_Exercise:_ Check the entries below and say how many lines include the word "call". No other text is wanted.

_Recorded data:_
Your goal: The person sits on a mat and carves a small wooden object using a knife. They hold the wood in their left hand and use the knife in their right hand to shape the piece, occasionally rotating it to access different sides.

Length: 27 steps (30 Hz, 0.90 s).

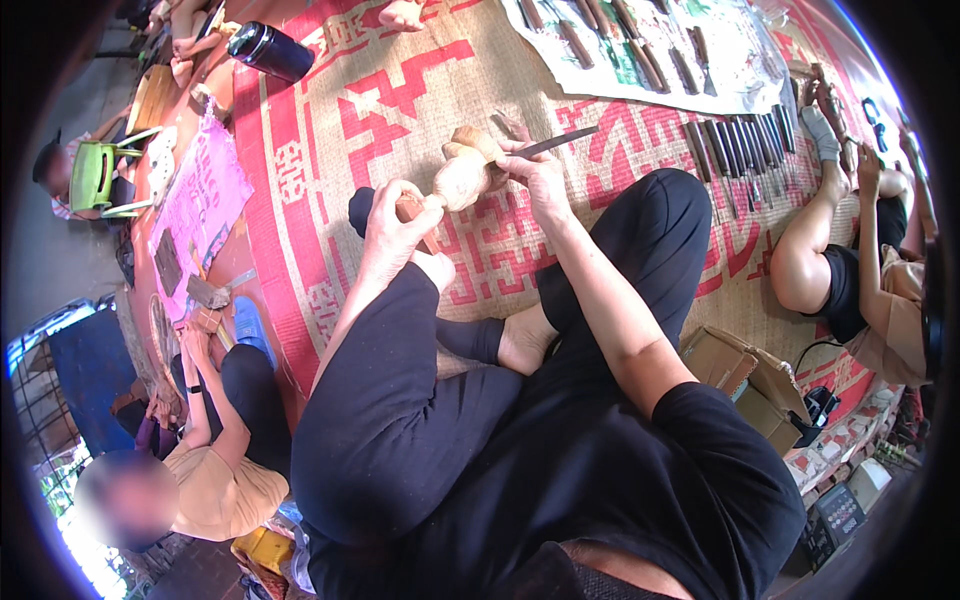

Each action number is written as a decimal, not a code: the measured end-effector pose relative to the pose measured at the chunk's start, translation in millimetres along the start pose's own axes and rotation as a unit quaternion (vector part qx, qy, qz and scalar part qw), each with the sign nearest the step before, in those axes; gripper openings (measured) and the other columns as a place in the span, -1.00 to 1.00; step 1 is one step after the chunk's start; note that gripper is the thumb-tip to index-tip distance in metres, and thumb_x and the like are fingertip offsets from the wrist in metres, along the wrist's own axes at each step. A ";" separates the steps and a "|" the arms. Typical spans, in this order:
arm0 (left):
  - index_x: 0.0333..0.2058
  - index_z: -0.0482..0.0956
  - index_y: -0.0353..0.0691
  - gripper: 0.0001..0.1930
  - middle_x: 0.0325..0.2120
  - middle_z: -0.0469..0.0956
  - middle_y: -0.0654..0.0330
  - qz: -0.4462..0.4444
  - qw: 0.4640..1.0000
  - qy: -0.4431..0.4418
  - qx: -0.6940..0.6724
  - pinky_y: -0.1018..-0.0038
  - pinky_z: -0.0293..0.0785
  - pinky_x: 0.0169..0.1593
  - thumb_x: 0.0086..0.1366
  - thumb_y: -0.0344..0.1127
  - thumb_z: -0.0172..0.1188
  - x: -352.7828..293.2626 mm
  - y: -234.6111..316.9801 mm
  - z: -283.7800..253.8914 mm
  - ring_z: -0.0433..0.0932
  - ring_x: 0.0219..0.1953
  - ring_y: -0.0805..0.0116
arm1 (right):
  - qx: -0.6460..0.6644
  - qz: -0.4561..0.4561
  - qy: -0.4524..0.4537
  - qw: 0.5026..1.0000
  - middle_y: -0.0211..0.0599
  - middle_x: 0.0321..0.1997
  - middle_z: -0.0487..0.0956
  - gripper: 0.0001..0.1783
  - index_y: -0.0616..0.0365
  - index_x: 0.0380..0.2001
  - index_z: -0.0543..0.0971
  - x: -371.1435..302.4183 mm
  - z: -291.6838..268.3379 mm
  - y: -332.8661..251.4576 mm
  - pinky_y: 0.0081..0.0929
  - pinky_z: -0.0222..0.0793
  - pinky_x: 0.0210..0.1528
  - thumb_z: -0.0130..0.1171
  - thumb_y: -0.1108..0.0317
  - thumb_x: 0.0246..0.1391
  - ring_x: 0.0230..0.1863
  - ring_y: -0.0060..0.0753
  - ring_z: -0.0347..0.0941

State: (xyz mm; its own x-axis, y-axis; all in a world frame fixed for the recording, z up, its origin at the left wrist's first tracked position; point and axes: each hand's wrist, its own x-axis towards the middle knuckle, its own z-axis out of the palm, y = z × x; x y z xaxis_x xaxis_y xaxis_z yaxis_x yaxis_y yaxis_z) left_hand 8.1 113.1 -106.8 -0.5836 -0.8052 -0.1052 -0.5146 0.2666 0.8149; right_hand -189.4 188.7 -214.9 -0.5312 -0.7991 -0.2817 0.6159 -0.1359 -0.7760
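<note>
A pale carved wooden figure (462, 178) with rounded, bulging forms is held up over the woven mat, above my crossed legs. My left hand (392, 222) is closed around its lower end, where a reddish-brown block (410, 208) shows between the fingers. On the other side, my right hand (540, 180) grips a dark, flat, narrow file (560, 141). The file's free end points up and to the right, away from the figure. My right fingertips are close beside the figure's right side; whether they touch it I cannot tell.
Carving tools (640, 50) lie on a white sheet (590, 85) at the far right, with a row of dark-handled chisels (745, 145) beside it. A black bottle (270, 52) lies far left. An open cardboard box (745, 385) is near right. Other people sit left and right.
</note>
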 end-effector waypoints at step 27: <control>-0.30 0.43 -0.23 -0.64 -0.28 0.36 0.10 0.002 1.000 -0.018 0.019 0.37 0.33 -0.06 -0.04 -0.25 0.36 1.5 7.1 3.0 0.39 -0.18 0.25 | -0.086 -0.052 -0.013 0.995 -0.35 -0.39 0.61 -0.83 0.24 -0.36 0.62 3.3 3.1 -4.1 -0.49 0.38 -0.18 0.28 0.52 -0.13 -0.34 -0.51 0.51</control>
State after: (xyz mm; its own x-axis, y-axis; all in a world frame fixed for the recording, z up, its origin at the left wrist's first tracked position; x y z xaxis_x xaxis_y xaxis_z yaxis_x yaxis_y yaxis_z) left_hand 1.7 115.4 -102.8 -0.6070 -0.7852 -0.1225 -0.5357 0.2903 0.7929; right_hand -191.9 184.8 -211.0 -0.5705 -0.8009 -0.1821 0.4483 -0.1179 -0.8861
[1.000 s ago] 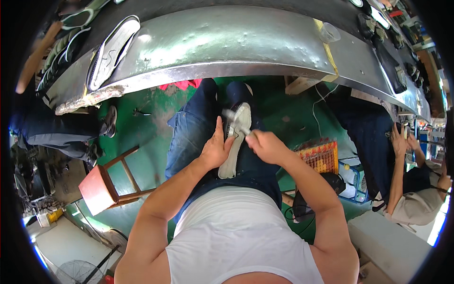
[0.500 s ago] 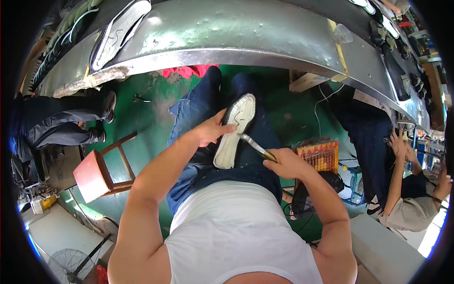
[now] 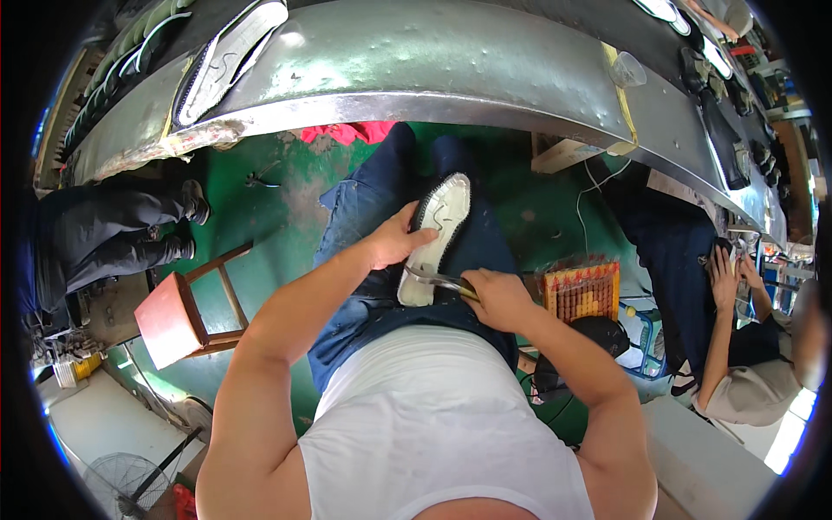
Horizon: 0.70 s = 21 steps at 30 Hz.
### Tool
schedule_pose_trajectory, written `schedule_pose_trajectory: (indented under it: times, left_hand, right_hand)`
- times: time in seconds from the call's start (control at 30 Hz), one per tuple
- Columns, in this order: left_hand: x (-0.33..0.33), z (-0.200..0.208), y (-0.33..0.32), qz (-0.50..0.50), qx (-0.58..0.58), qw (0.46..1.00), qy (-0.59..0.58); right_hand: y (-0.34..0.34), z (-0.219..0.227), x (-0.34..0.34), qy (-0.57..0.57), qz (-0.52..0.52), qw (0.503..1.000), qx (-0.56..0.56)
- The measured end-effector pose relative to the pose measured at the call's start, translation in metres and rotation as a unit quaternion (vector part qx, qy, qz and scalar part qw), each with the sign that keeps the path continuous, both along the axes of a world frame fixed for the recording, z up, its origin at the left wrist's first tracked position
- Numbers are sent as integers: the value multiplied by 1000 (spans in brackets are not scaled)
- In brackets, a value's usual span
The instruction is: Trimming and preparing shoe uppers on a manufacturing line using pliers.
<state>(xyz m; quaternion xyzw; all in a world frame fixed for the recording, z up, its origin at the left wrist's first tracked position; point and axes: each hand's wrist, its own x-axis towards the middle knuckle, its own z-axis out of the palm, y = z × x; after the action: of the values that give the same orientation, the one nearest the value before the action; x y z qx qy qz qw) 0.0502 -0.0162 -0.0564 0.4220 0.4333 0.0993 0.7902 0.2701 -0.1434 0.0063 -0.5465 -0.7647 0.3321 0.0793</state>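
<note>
A white shoe sole [image 3: 438,234] with a dark toe rim lies lengthwise on my lap, over blue jeans. My left hand [image 3: 397,239] grips its left edge near the middle. My right hand [image 3: 494,297] holds a metal plier-like tool [image 3: 440,279] whose tip touches the heel end of the sole. Both forearms reach in from below, over my white shirt.
A long grey metal workbench [image 3: 451,61] curves across the top with shoe soles [image 3: 227,48] on it. A red wooden stool [image 3: 178,316] stands at left on the green floor. Another person sits at right [image 3: 737,347]; an orange crate [image 3: 582,290] is beside my right knee.
The sole has been laid flat along my lap, and my right hand has drawn back toward my body with the tool. My view has tilted slightly.
</note>
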Motion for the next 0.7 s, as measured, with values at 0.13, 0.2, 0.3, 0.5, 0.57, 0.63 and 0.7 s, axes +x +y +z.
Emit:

_Response:_ 2